Some residents have suggested the Post Office go back to delivering everyone’s mail at a box directly in front of their house or through a mail slot in their door. That is not likely to happen, Winter said.
"There is no way the USPS can afford the time and cost to go back to door to door," Winter said after meeting with Seitz. "I know a lot of the old-school homes in Sun City still have the mail slots in the doors. But on Potomac they have community boxes that are the new style, and every one except one was ripped open recently."
Winter said he is trying to arrange a meeting with Seitz and Ford to discuss how the organizations can work together. Meanwhile, both Winter and Ford say residents can help the situation by banding together through Neighborhood Watch groups and following guidelines that was recently distributed in a public service announcement.

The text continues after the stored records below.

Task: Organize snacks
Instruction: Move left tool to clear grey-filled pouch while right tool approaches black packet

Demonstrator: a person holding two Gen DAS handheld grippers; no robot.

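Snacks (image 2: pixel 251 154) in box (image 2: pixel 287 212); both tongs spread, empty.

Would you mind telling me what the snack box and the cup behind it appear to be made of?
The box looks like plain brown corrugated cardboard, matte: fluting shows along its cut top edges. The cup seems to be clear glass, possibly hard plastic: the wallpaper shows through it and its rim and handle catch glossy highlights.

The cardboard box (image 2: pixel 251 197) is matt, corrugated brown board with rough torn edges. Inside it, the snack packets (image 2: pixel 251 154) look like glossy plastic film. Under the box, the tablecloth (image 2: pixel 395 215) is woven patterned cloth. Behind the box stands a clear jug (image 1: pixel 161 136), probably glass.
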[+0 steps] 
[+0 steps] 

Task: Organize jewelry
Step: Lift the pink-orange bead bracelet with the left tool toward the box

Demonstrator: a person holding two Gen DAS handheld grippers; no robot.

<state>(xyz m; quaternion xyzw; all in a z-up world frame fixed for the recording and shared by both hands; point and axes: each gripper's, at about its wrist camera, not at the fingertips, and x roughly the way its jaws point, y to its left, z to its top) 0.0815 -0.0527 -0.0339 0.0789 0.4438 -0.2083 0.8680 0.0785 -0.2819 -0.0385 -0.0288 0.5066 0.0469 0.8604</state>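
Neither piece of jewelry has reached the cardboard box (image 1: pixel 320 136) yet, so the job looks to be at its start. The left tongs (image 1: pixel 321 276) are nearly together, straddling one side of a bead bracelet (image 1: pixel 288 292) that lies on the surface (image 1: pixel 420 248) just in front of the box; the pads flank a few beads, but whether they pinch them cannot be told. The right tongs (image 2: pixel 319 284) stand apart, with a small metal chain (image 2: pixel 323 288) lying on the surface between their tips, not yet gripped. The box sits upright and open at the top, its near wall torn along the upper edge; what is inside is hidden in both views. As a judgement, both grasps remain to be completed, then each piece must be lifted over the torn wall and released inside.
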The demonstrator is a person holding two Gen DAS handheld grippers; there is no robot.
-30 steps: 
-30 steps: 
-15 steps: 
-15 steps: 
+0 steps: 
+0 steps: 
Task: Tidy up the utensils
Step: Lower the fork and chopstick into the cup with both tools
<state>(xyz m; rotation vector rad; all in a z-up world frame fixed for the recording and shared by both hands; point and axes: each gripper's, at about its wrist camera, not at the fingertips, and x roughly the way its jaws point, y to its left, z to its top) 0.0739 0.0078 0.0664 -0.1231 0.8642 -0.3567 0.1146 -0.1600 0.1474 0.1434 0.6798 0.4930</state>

That PSA, which is available in its entirely here on menifee247.com, includes the following tips, among others:
- Don’t leave mail in your mailbox overnight. Pick it up promptly after delivery.
- If you’re expecting checks, credits cards or other negotiable items and can’t get to the mailbox right away, ask a friend or neighbor you trust to retrieve your mail.
- Work with delivery companies to schedule deliveries when you are home.
- If you don’t receive a check or other valuable mail you’re expecting, contact the issuing agency immediately.
- Start a Neighborhood Watch program with your police department’s assistance.
Anyone requesting information about Neighborhood Watch should contact the Sheriff’s Department at 951-210-1000.
"Our citizens are our most important partners in the fight against mail theft,” according to the PSA being distributed by the Sheriff’s Department. “Between credit card solicitation, holiday gift mailing and the tax filing season, the opportunities are ripe for criminals. With that in mind, your police department would like to remind everyone of ways to reduce identity theft and prevent mail theft."
Winter also emphasized the importance of diligence by residents in increased presence and surveillance to deter criminals – many of whom may benefit from Prop. 47, which reduced theft of less than $950 to a misdemeanor in many cases.
"The citizens have to mobilize," he said. "This may be an indication of the state bill. People are risking getting a misdemeanor, which makes it easier for them to do more crime. It’s like they’re watching their budget to stay under $950."
Russell, the woman who was injured chasing a criminal a year ago, said she and her neighbors have become more proactive in guarding against mail theft.
"Our neighborhood, Menifee Lakes, has come together to look out for each other and have neighbors pick up mail and packages when we aren’t home," she said. "I live in between the two entrances with a cross street right in front of our house, so we see a lot of action."
David Mejia has also become more vigilant in his neighborhood.
"I found this suspicious SUV roaming around my neighborhood," he said. "I got in my car in attempt to get pictures of the license plates, but the SUV sped off because the driver was aware of me following them."
"Even with a serious crime, it takes 5-7 minutes for the police to respond," Winter said. "By then, these folks are gone. Neighbors are starting to get to know each and work together because of this."
Ford urged residents to help police defend the community against mail theft.
"Everyone needs to work together to make us as small a target as possible," he said. "As part of a Neighborhood Watch, residents can have a designated person pick up the mail for everyone from community boxes. Every community has that trusted person."
Otherwise, residents can consider an alternative, such as a paid postal box at the Post Office or businesses that offer such services.